The Blame Game

So, my right shoulder has been aching like a sonofabitch all week (radiating down the right side of my back and across my shoulder blade), and the blame lies squarely with West Texas singer Robert Earl Keen.

Because if he wasn't around, then the brilliant little redneck holiday ditty "Merry Christmas From the Family" wouldn't have been written, or sung, or become wildly popular at our house several years ago.

And if the song hadn't been so regularly played at our holiday parties, then my friend BJ wouldn't have gone out and found it as a CD single that came with a picture book and a recipe for the infamous "champagne punch" mentioned in the tune.

And if the recipe hadn't come into contact with my champagne-lovin' hands, I wouldn't have made a double batch for our New Year's Eve party on Dec. 31, 2003.

And then I wouldn't have guzzled several glasses of it.

And then I wouldn't have been too tipsy to realize that just because we happened upon a live band playing swing at a swanky bar downtown in the wee hours of New Year's morning, it didn't mean I should hit the dance floor.

And then I wouldn't have, literally, hit the dance floor. And the corner of a table on the way down.
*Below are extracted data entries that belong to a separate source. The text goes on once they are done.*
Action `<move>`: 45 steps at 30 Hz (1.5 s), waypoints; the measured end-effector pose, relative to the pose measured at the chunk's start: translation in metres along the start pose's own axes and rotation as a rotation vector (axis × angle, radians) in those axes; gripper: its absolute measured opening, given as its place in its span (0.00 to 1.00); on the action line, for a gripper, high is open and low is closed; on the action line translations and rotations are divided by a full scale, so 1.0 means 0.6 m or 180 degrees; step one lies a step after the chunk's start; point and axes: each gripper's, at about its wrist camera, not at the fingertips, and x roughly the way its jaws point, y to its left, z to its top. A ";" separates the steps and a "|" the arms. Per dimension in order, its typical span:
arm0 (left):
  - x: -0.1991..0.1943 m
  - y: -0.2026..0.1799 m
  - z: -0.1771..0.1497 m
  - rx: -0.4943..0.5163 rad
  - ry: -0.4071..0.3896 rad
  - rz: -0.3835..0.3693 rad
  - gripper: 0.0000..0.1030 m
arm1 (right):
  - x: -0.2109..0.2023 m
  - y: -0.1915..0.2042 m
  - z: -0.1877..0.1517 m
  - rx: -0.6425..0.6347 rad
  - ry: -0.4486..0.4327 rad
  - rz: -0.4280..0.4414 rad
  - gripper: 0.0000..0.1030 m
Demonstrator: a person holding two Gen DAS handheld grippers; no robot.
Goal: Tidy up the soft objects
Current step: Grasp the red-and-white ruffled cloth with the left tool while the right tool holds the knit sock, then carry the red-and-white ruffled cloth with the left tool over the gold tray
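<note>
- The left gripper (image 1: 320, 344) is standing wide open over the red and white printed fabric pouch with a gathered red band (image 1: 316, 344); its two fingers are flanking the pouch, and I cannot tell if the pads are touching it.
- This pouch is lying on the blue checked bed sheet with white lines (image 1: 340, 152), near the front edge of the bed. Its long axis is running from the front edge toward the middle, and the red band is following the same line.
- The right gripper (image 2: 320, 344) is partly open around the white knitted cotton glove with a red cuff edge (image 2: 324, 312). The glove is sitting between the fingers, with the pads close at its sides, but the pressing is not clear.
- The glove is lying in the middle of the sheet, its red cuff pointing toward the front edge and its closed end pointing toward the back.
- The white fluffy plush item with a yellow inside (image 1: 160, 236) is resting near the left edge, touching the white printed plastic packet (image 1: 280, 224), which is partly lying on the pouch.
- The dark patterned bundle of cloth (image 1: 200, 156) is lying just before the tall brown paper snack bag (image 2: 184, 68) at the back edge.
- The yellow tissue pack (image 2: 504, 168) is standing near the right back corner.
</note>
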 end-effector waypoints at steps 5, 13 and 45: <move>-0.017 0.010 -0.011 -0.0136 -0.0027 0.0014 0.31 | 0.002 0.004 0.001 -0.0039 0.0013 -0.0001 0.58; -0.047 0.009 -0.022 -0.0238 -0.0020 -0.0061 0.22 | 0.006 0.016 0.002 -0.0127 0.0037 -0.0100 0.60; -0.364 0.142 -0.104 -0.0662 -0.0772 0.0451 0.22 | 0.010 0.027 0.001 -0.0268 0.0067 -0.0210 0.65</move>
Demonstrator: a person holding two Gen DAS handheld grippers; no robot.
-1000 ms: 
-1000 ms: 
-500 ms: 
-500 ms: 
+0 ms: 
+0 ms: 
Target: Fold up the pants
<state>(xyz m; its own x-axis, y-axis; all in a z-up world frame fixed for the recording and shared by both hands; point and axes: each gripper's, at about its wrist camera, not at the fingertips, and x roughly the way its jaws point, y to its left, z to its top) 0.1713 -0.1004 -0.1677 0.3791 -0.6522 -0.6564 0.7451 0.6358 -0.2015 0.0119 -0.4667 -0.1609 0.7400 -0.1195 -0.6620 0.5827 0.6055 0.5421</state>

And then I wouldn't have ended up in the ER at 3 a.m. on Jan. 1, 2004 (talk about a buzzkill), getting an X-ray and a sling for my separated shoulder, along with some mild narcotics to ease the pain that I would eventually feel with considerable force once the champagne buzz really wore off.

And now, four and a half years later, all it takes is for me to swing my 20-pound baby up into my arms in a certain way, rotating that damn shoulder just so, and the pain is back. Without the champagne buzz.

Damn that Robert Earl Keen.

Incidentally, the Champagne Punch recipe is seriously outstanding. Just don't drink and swing.

Champagne Punch
1/2 cup light rum
1/2 cup dark rum
1/2 cup fresh lemon juice
1 cup orange juice
1 cup pineapple juice
1/2 cup sugar
2 bottles champagne
fresh fruit slices (lemon, lime, orange, whatever you've got)

Mix everything but the champagne; chill. Right before serving, add the champagne and stir.


Kim Lionetti said...

My whole life I'll regret not being there to see that infamous dance move... I mean, so I could've helped you, of course!

Kate O. said...

Ahhh, I'd never have pictured you as one of THOSE people who ended up in the ER on new years, LOL!

Heather said...

I know your pain. Oh, how I know your pain.

Paul L. said...

New Year's Eve accidents...reminds me of December 31st, 1991. Ok...I felt about a 100 years old as I typed that. collar bone still doesn't feel quite right. :)

Sheila said...

Is this "Paul L." as in Chewie???? (oh, and thanks for the punch recipe Rob and sorry 'bout the shoulder)

Paul L. said...

You bet...the one and only. :) How are things Sheila?

Paul L. said...

Sheila & Robyn - I put links to your blogs on my own.

Hope things are cool!
- Chew

Robyn said...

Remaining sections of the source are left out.